Assignment Eleven: Input devices
This week's task is to send an input to a board we designed and read the input signal through the
FTDI. My input of choice is sound, as that will be a part of my
final project.
The assignment in steps:
Design a board with a microphone input
Assemble the board
Test the input
This week really kicked my ass, first I designed a board and had an issue soldering it. Francois, my instructor
has shown me how to use the
Polygon feature in EAGLE to make the base
of the board ground. However, my board ended up having islands of grounding which did not connect to each other.
After some time being in the dark, I found
Darshan's
project from last year. He had also worked with sound as his input and had given very good documentation. This actually
inspired me to use good documentation just in case someone is stuck like me in the future and tries to use my work.
From both Neil and Darshan's board design, I saw that many designs talk about using a capacitor or amp on the OUT
line of the microphone, however the microphone's datasheet showed that the part had an internal amplifier. I decided
to design my board without an amp or IC (like Neil did) or a voltage regulator (like Darshan did) to see if it would
still work. If it didnt, I would learn that this was to way to do it going forward.
This week I learnt that by making the area of the board bigger, the autorouter can make the traces more easily. So,
as long as there is enough ferrous copper boards, it makes sense to design a bigger board to get the best connections.
After cutting the traces on the CNC, I got the parts together and started to assemble the components. Understanding
the direction to solder the microphone was initially difficult but I checked the
datasheet
to know the right direction and that solved the problem. I was tense after soldering all the parts because the
first board I made had issues. But my contact check showed no issues.
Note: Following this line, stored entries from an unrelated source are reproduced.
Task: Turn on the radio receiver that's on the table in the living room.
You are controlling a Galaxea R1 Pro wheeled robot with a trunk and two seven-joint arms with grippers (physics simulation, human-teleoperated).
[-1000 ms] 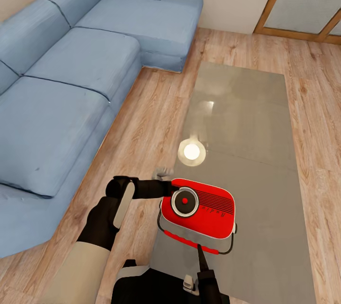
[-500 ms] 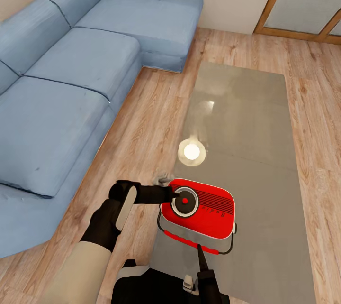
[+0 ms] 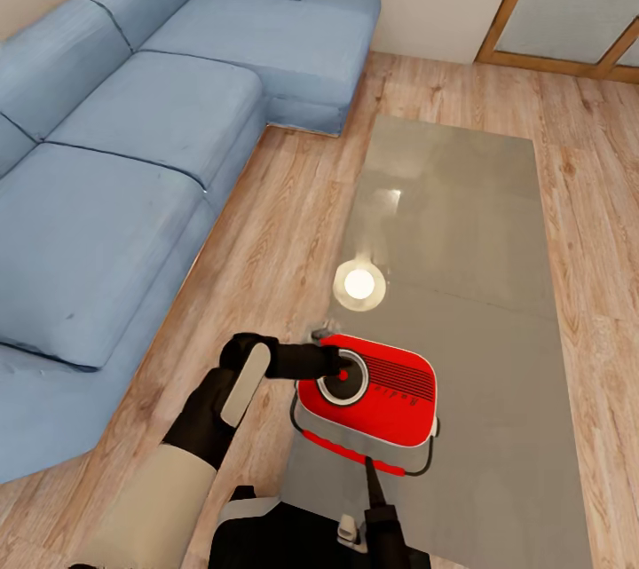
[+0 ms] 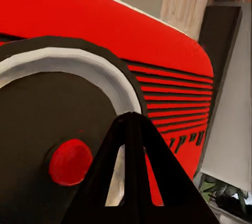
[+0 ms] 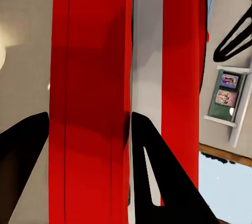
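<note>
The red radio receiver [image 3: 390, 400] lies face up at the near left end of the glossy grey-beige table [image 3: 461, 223]. My left gripper [image 3: 335, 365] is shut, and its tip rests on the black white-ringed dial [image 3: 348, 383]. Up close, that left gripper [image 4: 128, 116] sits beside the dial's red centre knob [image 4: 70, 161], with the speaker grille [image 4: 173, 108] past it. My right gripper [image 3: 371, 462] reaches the radio's near edge. In the right wrist view its fingers [image 5: 21, 150] close on either side of a red strip of the radio [image 5: 89, 103].
A big blue sectional sofa [image 3: 133, 152] runs along the left, with a strip of wood floor [image 3: 284, 232] between it and the table. A wood-framed glass door [image 3: 568, 10] stands at the back right. A bright lamp reflection [image 3: 359, 285] shines on the tabletop.
My left gripper has slid right from beside the radio onto its dial. The radio and my right gripper have shifted slightly left.
</note>
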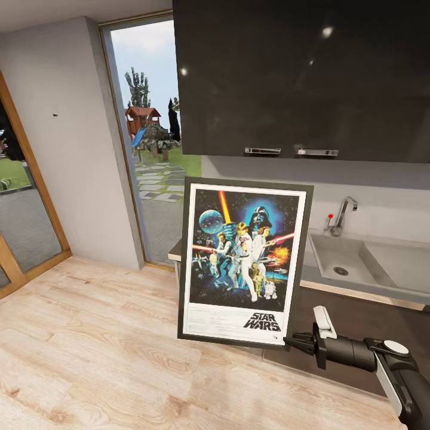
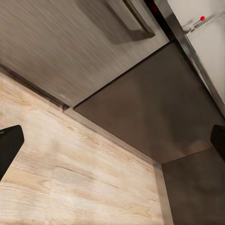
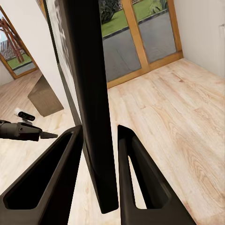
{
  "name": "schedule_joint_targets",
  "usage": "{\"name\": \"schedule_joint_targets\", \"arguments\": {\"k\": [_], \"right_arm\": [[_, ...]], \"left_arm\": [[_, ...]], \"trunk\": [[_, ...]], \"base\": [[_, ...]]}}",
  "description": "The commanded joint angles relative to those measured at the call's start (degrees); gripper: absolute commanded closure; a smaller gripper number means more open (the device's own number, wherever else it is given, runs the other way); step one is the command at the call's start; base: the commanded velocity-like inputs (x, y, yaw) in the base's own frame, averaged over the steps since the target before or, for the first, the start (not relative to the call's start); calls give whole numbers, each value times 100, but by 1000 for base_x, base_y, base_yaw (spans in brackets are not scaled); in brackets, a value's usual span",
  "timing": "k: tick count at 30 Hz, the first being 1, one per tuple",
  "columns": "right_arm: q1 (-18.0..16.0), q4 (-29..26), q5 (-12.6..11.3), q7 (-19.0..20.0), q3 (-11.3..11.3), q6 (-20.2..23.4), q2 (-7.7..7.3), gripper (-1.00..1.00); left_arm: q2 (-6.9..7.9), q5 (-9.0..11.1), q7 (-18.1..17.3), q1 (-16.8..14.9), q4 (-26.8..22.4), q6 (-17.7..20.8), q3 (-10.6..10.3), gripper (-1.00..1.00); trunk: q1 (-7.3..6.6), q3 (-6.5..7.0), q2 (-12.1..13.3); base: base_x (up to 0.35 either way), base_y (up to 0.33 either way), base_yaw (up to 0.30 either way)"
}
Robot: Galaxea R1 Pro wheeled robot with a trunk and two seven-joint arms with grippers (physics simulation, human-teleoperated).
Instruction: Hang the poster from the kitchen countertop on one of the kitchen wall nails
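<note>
Poster (image 1: 245, 263): right pincer (image 1: 294, 342) clamping its lower frame corner, holding it upright; left pincer (image 2: 112, 140) hanging apart. Risk: pivoting, slipping from corner-only grip.

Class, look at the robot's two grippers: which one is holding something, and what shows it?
The right gripper: its two fingers clamp the dark edge of the poster. The left gripper has its fingers spread over bare floor.

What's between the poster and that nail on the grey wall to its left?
Nothing visible. The poster, held at its lower corner by the right gripper, has open air and bare floor between it and the nail up on the wall section left of the glass door.
</note>
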Motion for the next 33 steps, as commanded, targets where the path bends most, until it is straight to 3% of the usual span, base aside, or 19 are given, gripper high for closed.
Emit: {"name": "schedule_joint_targets", "arguments": {"k": [1,7,20,33], "right_arm": [[-5,0,-15,21,-1,66,-1,100],[-5,0,-15,21,-4,66,-1,100],[-5,0,-12,21,-8,66,-1,100],[-5,0,-11,21,-4,62,-1,100]], "left_arm": [[3,30,-6,-5,6,-58,-24,-100],[3,31,-6,-5,6,-59,-24,-100],[3,33,-4,-5,9,-58,-24,-100],[3,33,-6,-5,9,-58,-24,-100]], "trunk": [[4,-14,-14],[4,-14,-14],[4,-14,-14],[4,-14,-14]], "base": [[0,0,0],[0,0,19],[24,16,188],[167,229,12]]}}
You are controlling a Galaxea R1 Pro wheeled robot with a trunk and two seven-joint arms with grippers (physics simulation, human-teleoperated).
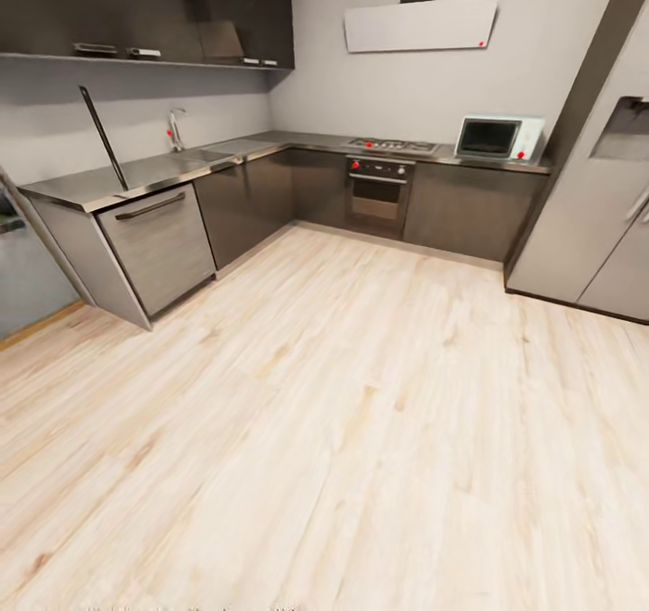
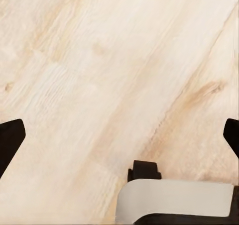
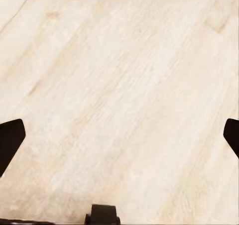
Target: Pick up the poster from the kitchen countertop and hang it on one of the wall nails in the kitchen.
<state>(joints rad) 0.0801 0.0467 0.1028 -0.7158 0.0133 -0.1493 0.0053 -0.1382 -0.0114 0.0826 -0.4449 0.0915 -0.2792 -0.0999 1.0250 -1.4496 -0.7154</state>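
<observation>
The kitchen countertop (image 1: 171,171) runs in an L along the far left and back walls, shiny grey steel with a sink and tap (image 1: 176,131) over dark cabinet fronts. A thin dark slanted strip (image 1: 104,138) stands on its left end against the wall; it may be the poster seen edge-on, but its face is hidden. My left gripper (image 2: 119,140) hangs open over the wooden floor, black fingertips (image 2: 10,140) far apart with nothing between them. My right gripper (image 3: 119,140) is likewise open above bare planks, empty.
A hob and oven (image 1: 379,192) sit in the back run, with a pale microwave (image 1: 498,138) to their right. A tall grey fridge (image 1: 595,187) stands at the right. A dishwasher front (image 1: 158,241) ends the left run. Light wood floor (image 1: 324,431) lies between me and the counters.
</observation>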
To start with, I built off the code made by Darshan. Darshan was able to detect the audio input and read it
on the serial monitor. I wanted to use the button to control when the sensor could record, so that the button
had to be on at any time in order to read the recording.
By tweaking Darshan's code to read the button state, I was able to achieve good results to show 'no output' when
there was no input and show the output when there was an input reading.
For the video below, I used the serial plotter to show how different the readings can be. The code is
here
My next task will be to see if the recording can be saved to a .wav file and played on a computer.
Reflection: The output from speakers which read on a range from 0 to 1025
need to be converted to a range between 0 and 255 for change from analog to digital. This was good to learn,
what I wonder now is if sound can be sent from mic to speaker without being converted to digital.